Stock Ownership/Retention Requirements

        The Company does not require its named executive officers to maintain a minimum ownership interest in the Company.

Tax and Accounting Considerations

        The Company considers tax and accounting implications in determining all elements of its executive compensation program. Section 162(m) of the Code denies a federal income tax deduction for certain compensation exceeding $1,000,000 paid in a taxable year to the Chief Executive Officer or any of the three highest compensated officers (other than the Chief Executive Officer and Chief Financial Officer).

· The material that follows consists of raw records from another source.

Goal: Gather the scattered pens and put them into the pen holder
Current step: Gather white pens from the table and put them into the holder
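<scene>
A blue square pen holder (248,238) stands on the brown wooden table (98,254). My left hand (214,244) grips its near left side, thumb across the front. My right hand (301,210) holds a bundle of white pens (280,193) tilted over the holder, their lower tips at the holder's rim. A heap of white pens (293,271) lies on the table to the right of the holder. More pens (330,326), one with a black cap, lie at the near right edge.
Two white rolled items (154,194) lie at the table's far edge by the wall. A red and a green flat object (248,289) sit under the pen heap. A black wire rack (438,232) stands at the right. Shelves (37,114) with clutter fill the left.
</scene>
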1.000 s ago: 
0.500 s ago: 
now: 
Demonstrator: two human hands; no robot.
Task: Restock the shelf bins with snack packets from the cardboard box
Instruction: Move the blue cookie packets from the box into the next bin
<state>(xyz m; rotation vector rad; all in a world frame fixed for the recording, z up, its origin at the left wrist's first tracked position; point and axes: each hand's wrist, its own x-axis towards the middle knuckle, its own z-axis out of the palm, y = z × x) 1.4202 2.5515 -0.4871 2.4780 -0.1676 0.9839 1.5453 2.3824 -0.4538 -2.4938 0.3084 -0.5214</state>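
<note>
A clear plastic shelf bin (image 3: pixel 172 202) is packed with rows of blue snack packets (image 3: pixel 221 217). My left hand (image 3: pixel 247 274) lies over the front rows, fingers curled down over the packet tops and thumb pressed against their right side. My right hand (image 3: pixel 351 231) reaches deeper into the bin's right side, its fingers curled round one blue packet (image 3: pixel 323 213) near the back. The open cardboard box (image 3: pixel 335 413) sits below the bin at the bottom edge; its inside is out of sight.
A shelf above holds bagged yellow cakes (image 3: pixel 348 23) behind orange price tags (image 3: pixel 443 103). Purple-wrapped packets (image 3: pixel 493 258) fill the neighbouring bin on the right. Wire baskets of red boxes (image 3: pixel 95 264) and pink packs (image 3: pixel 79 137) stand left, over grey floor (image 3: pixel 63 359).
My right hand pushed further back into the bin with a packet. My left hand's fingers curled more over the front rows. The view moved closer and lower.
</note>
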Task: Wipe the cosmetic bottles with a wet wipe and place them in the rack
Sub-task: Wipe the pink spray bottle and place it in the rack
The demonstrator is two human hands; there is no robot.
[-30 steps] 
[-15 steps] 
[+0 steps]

Certain performance-based compensation is excluded from this deductibility limitation. The Compensation Committee considers the impact of this deductibility limitation on the compensation that it intends to award, and may structure compensation such that it is deductible if it determines that doing so is in the best interest of the Company and consistent with the Company's executive compensation program. The foregoing does not limit the Compensation Committee's discretion to award compensation that is not deductible under Section 162(m) of the Code if it determines that doing so is in the best interest of the Company and consistent with the Company's executive compensation program. Through September 30, 2016, Section 162(m) of the Code has not affected the Company's tax deductions. At the present time, the Compensation Committee believes that it is unlikely that the compensation paid to any of the Company's employees in a taxable year will exceed $1,000,000.

        The Compensation Committee considers the impact of various forms of compensation on the Company's financial results. In particular, the Compensation Committee considers the potential impact, on current and future financial results, of all equity compensation that it approves.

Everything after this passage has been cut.